[DATA TO PROCESS]
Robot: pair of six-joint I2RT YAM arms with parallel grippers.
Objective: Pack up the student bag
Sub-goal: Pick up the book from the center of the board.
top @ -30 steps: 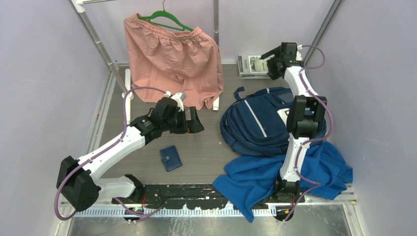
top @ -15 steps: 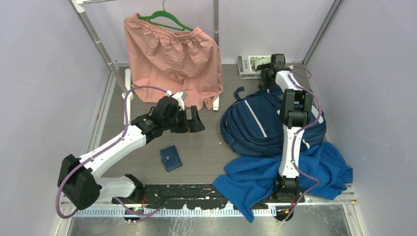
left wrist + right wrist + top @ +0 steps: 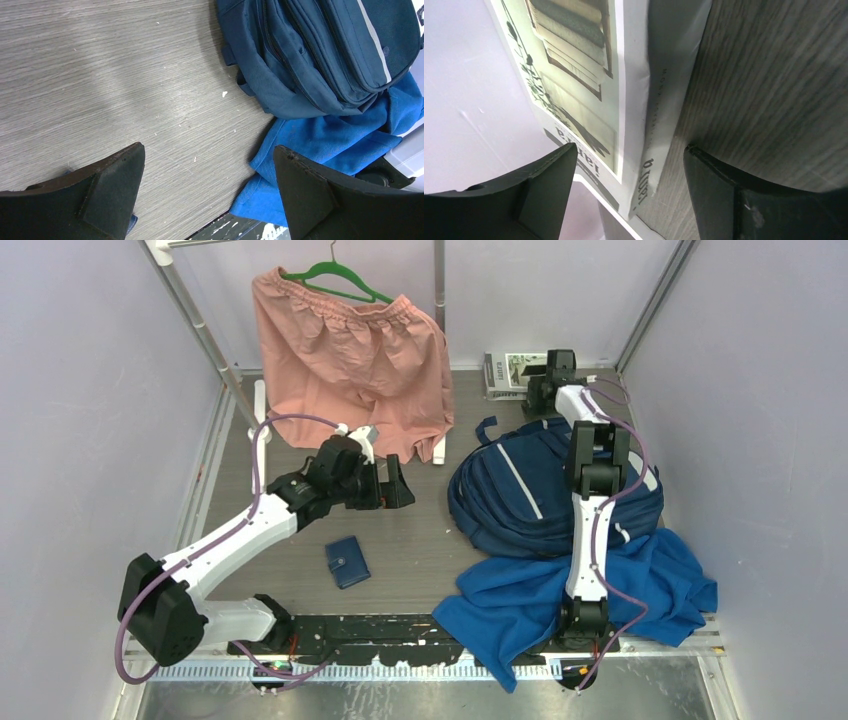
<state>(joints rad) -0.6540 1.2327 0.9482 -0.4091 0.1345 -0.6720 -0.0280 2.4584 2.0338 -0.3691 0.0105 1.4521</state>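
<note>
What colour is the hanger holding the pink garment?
Green; the hanger shows best in the top external view.

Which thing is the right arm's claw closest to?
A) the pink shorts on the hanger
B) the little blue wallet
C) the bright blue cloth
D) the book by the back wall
D: the right gripper is at the back of the table, and its wrist camera shows the book between its open jaws.
</note>
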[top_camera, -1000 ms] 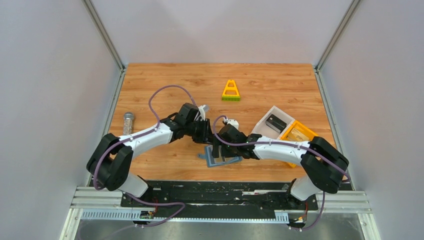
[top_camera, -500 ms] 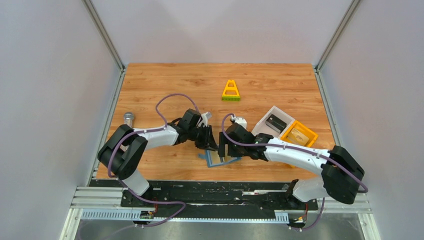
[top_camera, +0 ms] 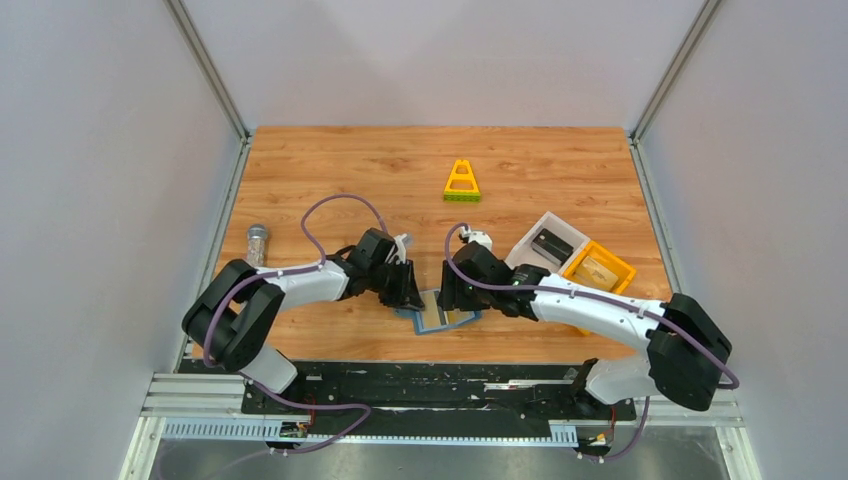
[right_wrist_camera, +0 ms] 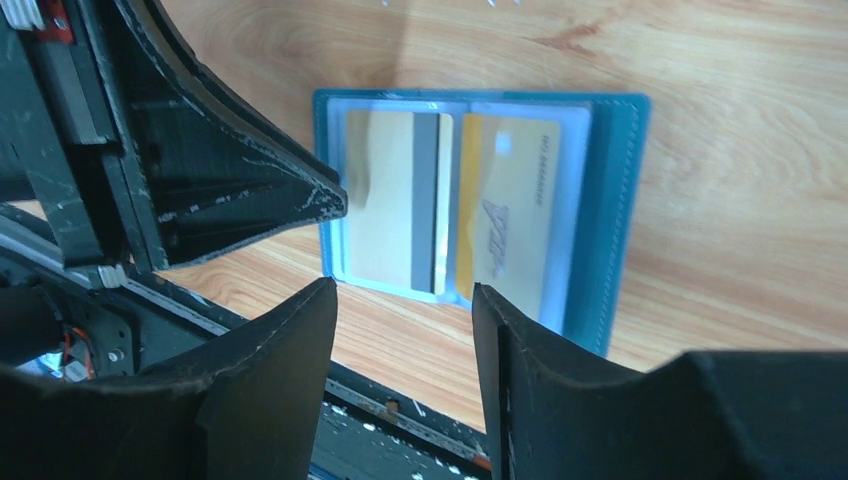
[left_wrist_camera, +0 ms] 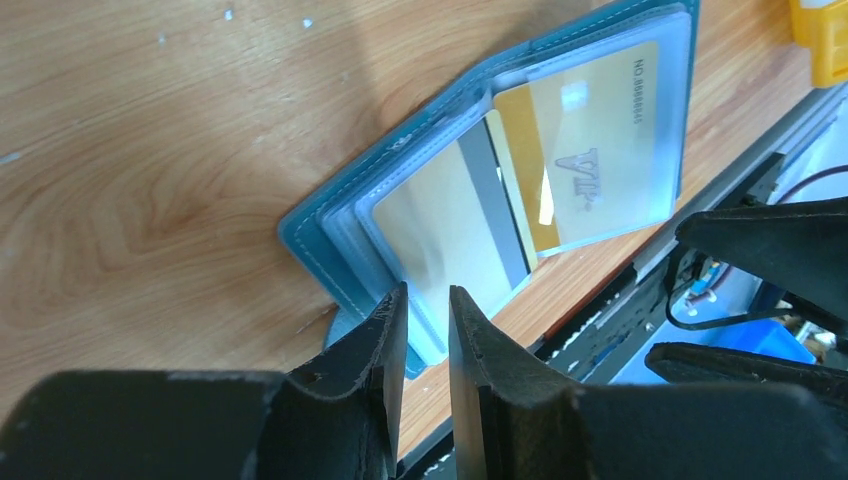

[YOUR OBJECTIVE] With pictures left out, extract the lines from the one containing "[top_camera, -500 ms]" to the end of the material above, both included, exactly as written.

[PROBLEM SOLUTION]
[top_camera, -500 ms] 
[top_camera, +0 ms] 
[right_wrist_camera, +0 ms] 
[left_wrist_camera, +0 ms] 

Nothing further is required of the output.